§ EXERCISE OBJECTIVE:
When you copy from the entries that follow, take only the lines from the one with "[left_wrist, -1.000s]" down to the one with "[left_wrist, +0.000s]", keeping both ends and dropping every picture.

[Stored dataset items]
____________
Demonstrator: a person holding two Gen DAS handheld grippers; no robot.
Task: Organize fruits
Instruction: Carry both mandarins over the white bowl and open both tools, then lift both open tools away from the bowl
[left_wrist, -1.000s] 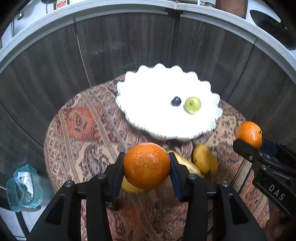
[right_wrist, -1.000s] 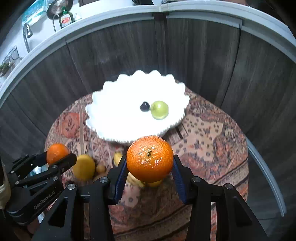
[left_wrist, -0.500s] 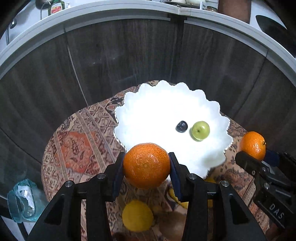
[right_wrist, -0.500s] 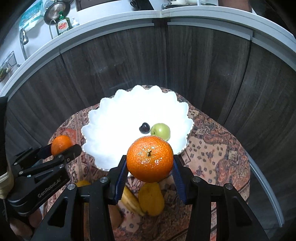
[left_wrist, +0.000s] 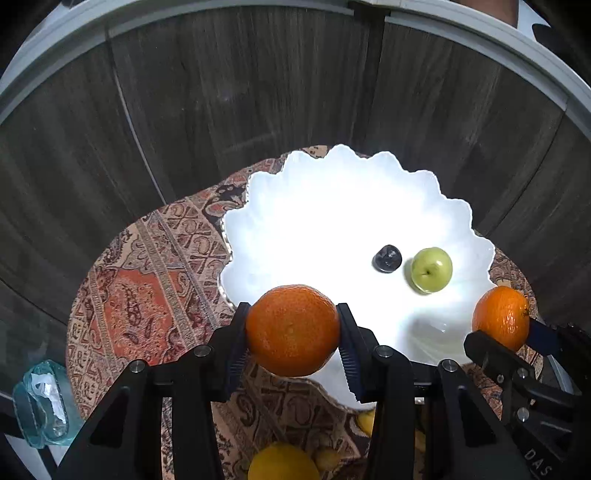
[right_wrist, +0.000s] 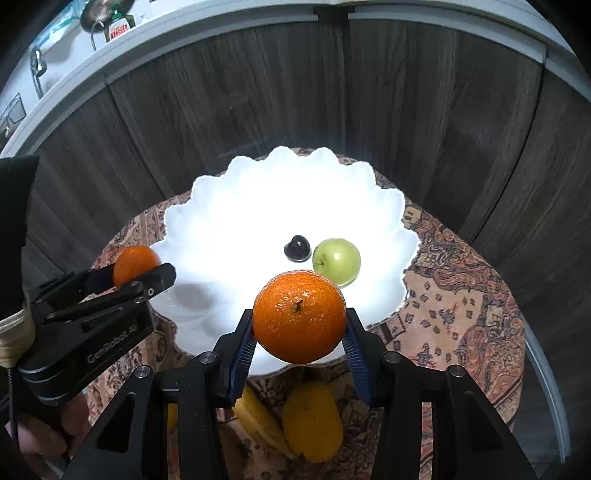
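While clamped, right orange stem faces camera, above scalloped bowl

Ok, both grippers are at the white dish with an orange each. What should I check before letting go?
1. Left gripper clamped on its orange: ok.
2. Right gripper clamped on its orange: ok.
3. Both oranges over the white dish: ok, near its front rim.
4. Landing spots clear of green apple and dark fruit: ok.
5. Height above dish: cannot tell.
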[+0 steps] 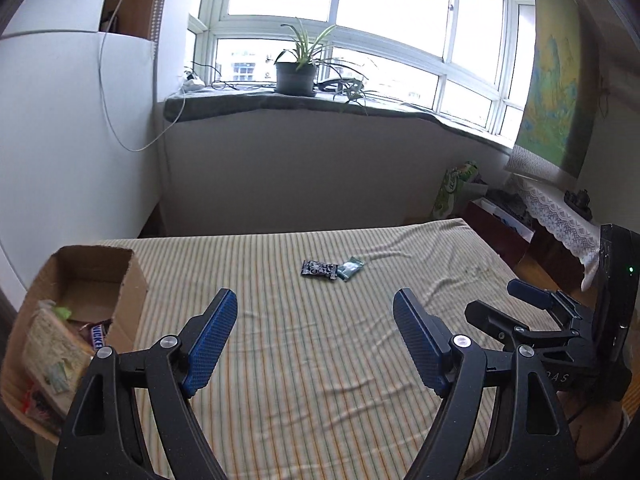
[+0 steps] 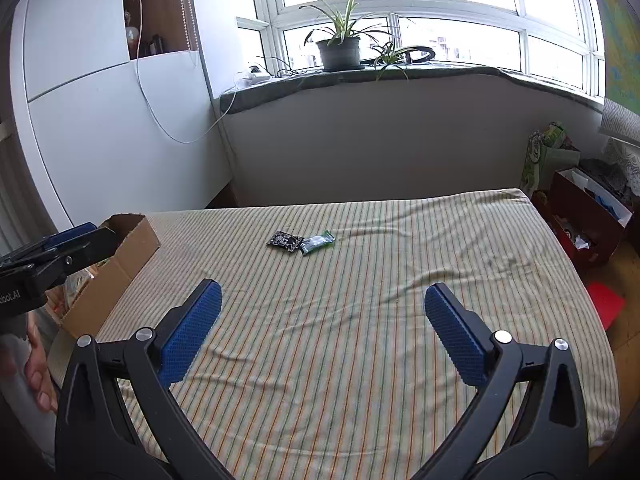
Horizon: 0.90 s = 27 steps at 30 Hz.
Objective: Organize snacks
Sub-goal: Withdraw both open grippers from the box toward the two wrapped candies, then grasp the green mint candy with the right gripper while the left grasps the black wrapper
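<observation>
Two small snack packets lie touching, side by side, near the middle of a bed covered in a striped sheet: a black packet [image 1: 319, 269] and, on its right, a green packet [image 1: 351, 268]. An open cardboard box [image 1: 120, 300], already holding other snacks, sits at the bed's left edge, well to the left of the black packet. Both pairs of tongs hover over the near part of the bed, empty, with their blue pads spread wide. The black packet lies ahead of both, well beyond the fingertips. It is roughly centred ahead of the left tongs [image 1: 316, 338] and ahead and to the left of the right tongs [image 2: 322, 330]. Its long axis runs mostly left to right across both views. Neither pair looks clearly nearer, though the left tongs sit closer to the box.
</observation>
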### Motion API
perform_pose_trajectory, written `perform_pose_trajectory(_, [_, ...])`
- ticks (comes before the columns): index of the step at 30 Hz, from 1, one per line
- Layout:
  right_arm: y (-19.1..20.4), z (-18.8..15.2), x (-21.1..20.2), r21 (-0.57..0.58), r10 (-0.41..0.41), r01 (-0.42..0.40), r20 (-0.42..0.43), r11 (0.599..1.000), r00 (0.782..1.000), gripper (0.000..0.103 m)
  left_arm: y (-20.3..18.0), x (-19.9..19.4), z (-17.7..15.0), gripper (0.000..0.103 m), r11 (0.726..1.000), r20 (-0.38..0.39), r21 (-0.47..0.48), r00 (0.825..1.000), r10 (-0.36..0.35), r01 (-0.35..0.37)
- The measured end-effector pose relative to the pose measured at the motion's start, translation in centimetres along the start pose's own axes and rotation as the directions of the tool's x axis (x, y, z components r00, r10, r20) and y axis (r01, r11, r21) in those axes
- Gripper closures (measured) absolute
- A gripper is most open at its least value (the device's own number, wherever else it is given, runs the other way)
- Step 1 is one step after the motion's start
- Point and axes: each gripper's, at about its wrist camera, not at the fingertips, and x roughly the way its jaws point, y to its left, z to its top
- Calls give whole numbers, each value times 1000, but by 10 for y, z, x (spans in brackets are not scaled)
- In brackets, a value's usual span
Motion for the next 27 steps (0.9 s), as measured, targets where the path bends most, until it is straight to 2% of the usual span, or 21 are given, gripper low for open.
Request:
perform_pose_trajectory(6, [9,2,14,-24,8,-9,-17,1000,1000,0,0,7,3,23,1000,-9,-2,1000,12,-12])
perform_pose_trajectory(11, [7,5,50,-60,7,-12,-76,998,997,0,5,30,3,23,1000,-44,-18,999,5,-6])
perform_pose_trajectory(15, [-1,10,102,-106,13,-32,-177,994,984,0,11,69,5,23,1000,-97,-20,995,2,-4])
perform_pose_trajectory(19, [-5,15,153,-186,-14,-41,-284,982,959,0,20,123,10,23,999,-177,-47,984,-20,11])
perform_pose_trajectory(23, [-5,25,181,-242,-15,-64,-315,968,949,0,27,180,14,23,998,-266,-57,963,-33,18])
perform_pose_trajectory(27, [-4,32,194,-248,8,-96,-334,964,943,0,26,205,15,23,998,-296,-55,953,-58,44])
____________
§ WRITTEN SOLUTION:
[left_wrist, -1.000s] 
[right_wrist, -1.000s] 
[left_wrist, -0.500s] 
[right_wrist, -0.500s] 
[left_wrist, +0.000s] 

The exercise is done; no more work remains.